■ TASK: A complete transcription of the material, exact in every line, is what is wanted.
-=-=-=-=-
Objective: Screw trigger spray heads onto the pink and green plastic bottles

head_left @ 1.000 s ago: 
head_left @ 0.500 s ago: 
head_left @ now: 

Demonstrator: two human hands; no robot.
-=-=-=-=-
■ ANSWER TO THE PROBLEM:
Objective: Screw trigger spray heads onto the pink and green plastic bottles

head_left @ 1.000 s ago: 
head_left @ 0.500 s ago: 
head_left @ now: 

Demonstrator: two human hands; no robot.

With that, the exercise is complete.